**THE PROBLEM**
From the material below, return exactly the lines starting at the one that holds "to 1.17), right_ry" and ending at the one that holds "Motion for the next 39". Pictures stay out of the answer.

**DATA**
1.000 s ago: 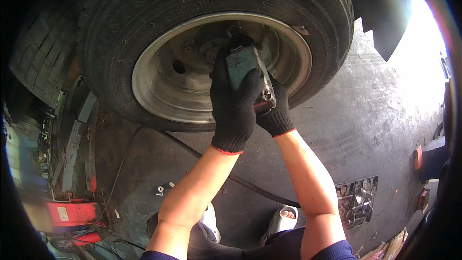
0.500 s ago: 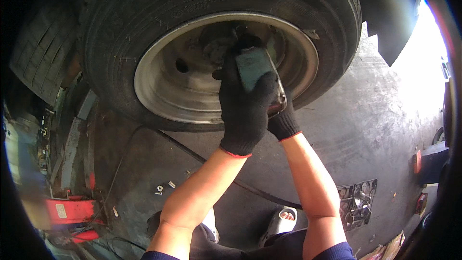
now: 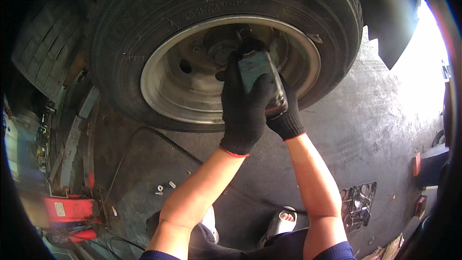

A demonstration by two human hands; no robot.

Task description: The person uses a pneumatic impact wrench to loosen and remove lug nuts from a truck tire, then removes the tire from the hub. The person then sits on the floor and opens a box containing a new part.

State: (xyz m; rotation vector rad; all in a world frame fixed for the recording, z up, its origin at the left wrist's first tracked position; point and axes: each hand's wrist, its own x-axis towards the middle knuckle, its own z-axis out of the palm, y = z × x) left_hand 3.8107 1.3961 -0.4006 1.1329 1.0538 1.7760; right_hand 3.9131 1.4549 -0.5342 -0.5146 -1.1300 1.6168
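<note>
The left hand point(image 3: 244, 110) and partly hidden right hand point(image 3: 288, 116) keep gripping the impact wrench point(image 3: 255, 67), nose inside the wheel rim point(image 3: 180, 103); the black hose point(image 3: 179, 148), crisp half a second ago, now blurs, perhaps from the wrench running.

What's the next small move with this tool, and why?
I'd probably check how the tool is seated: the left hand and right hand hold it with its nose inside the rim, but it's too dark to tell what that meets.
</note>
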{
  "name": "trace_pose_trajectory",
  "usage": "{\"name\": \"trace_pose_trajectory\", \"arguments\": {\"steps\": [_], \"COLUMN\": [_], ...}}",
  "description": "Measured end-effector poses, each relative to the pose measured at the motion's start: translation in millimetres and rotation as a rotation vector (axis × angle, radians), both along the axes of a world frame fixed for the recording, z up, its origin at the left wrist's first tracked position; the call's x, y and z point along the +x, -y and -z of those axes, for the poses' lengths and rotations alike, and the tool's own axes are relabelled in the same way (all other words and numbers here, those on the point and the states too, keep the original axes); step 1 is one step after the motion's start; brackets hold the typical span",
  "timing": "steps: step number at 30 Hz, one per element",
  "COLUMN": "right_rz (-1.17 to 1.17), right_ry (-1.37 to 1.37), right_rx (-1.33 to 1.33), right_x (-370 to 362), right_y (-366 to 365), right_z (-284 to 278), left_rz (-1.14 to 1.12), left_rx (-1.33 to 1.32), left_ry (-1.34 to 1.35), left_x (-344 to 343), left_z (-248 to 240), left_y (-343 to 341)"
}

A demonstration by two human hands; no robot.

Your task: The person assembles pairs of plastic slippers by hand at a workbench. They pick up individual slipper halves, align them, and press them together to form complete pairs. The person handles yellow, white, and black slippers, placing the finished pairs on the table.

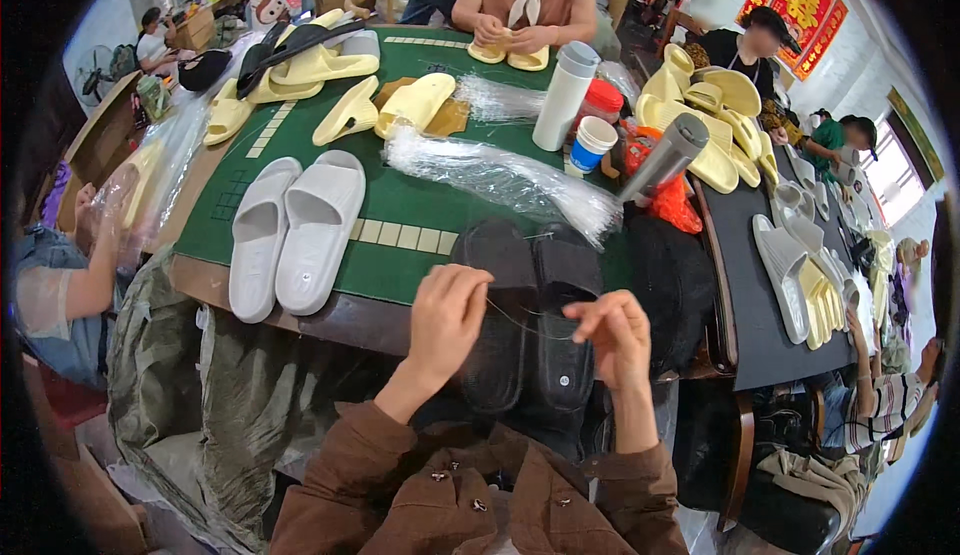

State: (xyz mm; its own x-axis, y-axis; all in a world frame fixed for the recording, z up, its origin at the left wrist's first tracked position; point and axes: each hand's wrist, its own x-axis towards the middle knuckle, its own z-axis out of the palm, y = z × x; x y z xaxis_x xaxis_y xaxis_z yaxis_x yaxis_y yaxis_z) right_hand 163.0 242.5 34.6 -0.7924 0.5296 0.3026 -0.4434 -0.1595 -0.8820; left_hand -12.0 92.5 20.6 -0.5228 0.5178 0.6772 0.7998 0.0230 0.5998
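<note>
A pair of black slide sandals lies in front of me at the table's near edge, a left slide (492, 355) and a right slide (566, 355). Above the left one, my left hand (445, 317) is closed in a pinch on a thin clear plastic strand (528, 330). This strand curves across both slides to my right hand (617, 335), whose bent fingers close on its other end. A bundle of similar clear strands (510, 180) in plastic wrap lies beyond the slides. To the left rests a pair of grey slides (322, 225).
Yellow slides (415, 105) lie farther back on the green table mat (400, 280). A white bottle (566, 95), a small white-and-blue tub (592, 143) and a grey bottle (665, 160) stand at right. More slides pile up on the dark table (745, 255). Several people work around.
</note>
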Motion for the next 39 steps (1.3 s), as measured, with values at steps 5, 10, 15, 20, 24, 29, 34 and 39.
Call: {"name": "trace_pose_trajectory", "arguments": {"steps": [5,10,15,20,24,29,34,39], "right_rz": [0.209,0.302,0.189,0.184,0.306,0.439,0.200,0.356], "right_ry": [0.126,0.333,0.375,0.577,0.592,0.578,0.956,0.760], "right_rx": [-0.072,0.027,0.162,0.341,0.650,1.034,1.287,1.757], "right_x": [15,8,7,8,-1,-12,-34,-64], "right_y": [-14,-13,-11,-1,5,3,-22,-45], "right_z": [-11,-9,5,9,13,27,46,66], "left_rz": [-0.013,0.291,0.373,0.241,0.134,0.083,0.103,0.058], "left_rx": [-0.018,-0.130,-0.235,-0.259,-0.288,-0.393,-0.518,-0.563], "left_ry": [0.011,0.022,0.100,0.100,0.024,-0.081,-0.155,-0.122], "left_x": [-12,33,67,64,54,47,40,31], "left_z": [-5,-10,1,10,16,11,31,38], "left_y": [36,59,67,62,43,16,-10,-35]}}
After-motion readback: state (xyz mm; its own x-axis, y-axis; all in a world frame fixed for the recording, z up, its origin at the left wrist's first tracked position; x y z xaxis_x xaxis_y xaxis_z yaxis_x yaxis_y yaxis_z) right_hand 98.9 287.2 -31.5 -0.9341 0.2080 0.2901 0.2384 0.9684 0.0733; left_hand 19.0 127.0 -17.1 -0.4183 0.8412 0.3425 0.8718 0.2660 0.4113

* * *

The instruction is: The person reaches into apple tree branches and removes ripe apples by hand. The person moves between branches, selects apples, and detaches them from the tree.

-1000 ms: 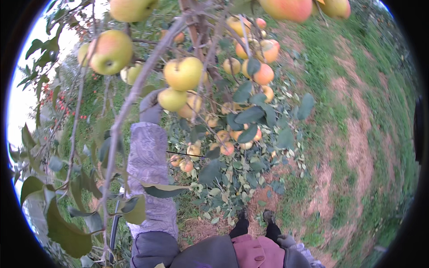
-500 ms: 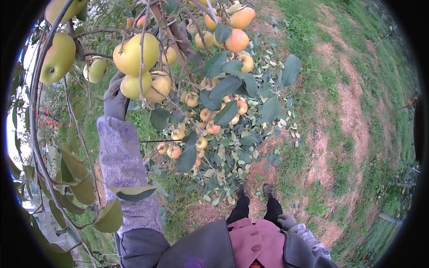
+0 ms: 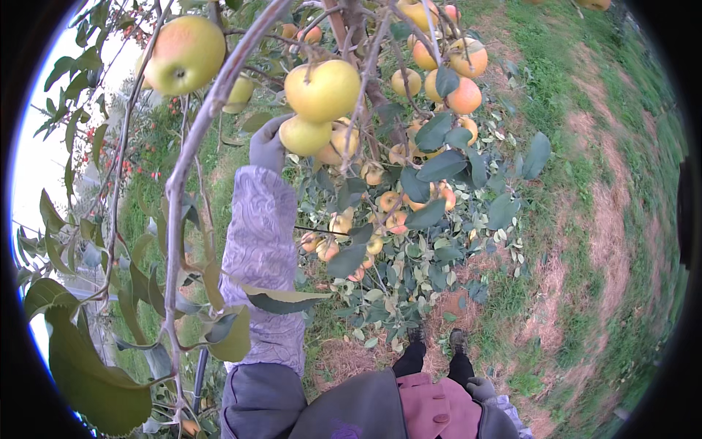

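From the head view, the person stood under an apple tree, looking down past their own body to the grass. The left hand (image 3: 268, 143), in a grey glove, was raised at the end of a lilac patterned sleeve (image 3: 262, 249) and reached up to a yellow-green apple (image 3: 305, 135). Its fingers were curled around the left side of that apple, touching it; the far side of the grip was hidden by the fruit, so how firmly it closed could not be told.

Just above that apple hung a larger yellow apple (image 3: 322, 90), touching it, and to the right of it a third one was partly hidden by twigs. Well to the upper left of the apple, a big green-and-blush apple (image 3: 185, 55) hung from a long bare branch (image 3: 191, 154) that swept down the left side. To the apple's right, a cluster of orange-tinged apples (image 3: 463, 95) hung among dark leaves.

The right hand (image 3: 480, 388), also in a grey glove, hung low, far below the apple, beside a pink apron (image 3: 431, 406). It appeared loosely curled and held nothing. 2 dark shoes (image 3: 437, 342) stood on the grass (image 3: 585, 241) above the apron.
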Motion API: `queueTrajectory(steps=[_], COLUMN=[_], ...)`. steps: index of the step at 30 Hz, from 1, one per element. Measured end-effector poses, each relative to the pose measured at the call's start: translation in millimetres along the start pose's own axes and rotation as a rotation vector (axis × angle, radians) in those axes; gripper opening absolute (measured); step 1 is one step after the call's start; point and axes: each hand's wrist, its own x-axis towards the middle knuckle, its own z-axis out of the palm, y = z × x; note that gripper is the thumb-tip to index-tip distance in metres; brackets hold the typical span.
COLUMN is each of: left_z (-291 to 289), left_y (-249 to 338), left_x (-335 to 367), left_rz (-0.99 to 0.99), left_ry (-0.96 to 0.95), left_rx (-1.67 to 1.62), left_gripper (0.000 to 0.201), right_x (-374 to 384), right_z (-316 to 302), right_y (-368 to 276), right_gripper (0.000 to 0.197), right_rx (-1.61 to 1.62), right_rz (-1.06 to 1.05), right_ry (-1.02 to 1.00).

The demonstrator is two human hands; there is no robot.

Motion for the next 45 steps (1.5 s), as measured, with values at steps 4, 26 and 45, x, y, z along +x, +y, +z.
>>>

**RESULT FOR THIS EXERCISE**
  "COLUMN": "right_rz (-1.17 to 1.17), right_ry (-1.37 to 1.37), right_rx (-1.33 to 1.33), right_x (-370 to 362), right_y (-366 to 365), right_z (-284 to 278), left_rz (-1.14 to 1.12), left_rx (-1.33 to 1.32), left_ry (-1.34 to 1.35), left_x (-344 to 343), left_z (-248 to 240), left_y (-343 to 341)"
}

A demonstration by two human hands; no robot.

Your task: The person assembles pairs of plastic slippers by hand at a workbench. They pick up individual slipper halves, align them, and press them together to form complete pairs. The person handles yellow, white, and black slippers, placing the finished pairs on the table.


State: (xyz mm; its own x-axis, y-axis; all in a world frame fixed for the recording, z up, its origin at the left wrist's first tracked position; point and axes: each hand's wrist, its own x-axis towards the middle knuckle, its own z-axis out of the palm, y = z × x; x y z xaxis_x xaxis_y xaxis_z yaxis_x yaxis_y yaxis_z) right_hand 163.0 242.5 34.6 -0.7924 0.5296 0.3026 -0.4434 -0.1595 -0.8820; left_hand -12.0 92.5 20.6 -0.5228 0.5178 0.6772 0.7998 0.0230 0.5998
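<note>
A pair of black slide sandals lies in front of me at the table's near edge, a left slide (492, 355) and a right slide (566, 355). Above the left one, my left hand (445, 317) is closed in a pinch on a thin clear plastic strand (528, 330). This strand curves across both slides to my right hand (617, 335), whose bent fingers close on its other end. A bundle of similar clear strands (510, 180) in plastic wrap lies beyond the slides. To the left rests a pair of grey slides (322, 225).
Yellow slides (415, 105) lie farther back on the green table mat (400, 280). A white bottle (566, 95), a small white-and-blue tub (592, 143) and a grey bottle (665, 160) stand at right. More slides pile up on the dark table (745, 255). Several people work around.
</note>
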Motion for the next 39 steps (1.3 s), as measured, with values at steps 5, 10, 15, 20, 24, 29, 34 and 39.

No more output is required.